The minimal metrics I track:
Per chain:
- node_tip_height
- last_indexed_height
- ingest_lag_blocks = node_tip_height - last_indexed_height
- ingest_lag_seconds = now - timestamp(last_indexed_block)
Per stage:
- end-to-end latency from "block seen" to "fully indexed"
- queue depth per topic/partition
- consumer lag (Kafka / queue metrics)
Database:
- write latency
- slow query counts
- table/partition sizes
- lock wait times
AWS and others emphasise almost exactly these metrics when describing reliable explorer/indexer deployments.(AWS Builder)
Backpressure strategy is where many indexers fail:
-
When the chain spikes, you must protect ingestion and canonical storage first. If something has to degrade, make it secondary projections or heavy analytics, not basic block/tx storage.
-
Stateless decode / transform stages can auto‑scale, but database writes cannot grow unbounded. You need limits on concurrent writers, batch sizes, and connections.
-
For “exotic” decoders (e.g. Ordinals, NFT metadata), move them off the hot path. Let them consume from the durable log and accept that they may lag while base indexing stays caught up.(Hiro)

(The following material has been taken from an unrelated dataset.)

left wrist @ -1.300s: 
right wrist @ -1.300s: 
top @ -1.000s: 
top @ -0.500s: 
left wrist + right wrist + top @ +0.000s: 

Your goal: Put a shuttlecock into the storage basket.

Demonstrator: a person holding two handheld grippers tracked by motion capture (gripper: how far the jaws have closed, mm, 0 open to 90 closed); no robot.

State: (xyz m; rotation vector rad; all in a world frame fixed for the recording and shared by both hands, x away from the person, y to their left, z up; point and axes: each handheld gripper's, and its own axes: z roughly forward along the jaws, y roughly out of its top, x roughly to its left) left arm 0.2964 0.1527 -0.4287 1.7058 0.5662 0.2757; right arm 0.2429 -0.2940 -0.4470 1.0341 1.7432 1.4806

The game is not “never lag”. The game is “when we lag, we know it early and we have a controlled way to catch up without blowing up the database”.
8. Experience notes
Production note – BSC‑style bottleneck. On a BSC‑style chain, our first real bottleneck was not CPU; it was Postgres writes to a single
txtable. Inserts, updates to derived tables, and explorer queries all contended on the same hot partition. Introducing range partitioning on block height, moving address‑centric views into dedicated tables, and feeding them via append‑only logs cut write latency dramatically. The final design looked a lot like the partitioning playbooks written up by Coingecko and others.(DEV Community)
Production note – Ordinals and “deep” decoding. An Ordinals‑like feature showed us why you never mix deep, optional parsing into the ingestion loop. When inscription volume spiked, our “decode everything in one stage” design fell tens of thousands of blocks behind. Splitting Ordinals into its own downstream pipeline, consuming from the same raw block log, restored base performance. This mirrors what public Ordinals indexer teams describe: keep the core indexer boring and offload complex interpretation.(Hiro)
Production note – multi‑chain schema sanity. By the time we added a third chain, we forced ourselves to standardise on a conceptual schema—
block,tx,address,event—and attach chain‑specific details via extension tables. That discipline paid off later when we needed cross‑chain views; we weren’t stitching together three incompatible models. Multi‑chain indexer vendors advocate the same idea: one mental model, many adapters.(CoinFabrik)
Conclusion
High‑performance blockchain indexing is not about clever micro‑optimisations or exotic hardware.
It’s about:
- treating the indexer as a streaming pipeline,
- putting a durable log between the node and your storage,
- designing schemas around real query patterns, not ideals,
- using partitioning and hybrid storage to tame growth,
- handling reorgs and duplicates as routine events,
- and scaling per chain / per tenant without sharing a single choke point.
Once those foundations are in place, you can keep adding chains, protocols, and APIs without constantly re‑indexing from scratch. The node stays what it is: a slow, append‑only truth source. The indexer becomes what you need: a fast, structured view the rest of your ecosystem can safely build on.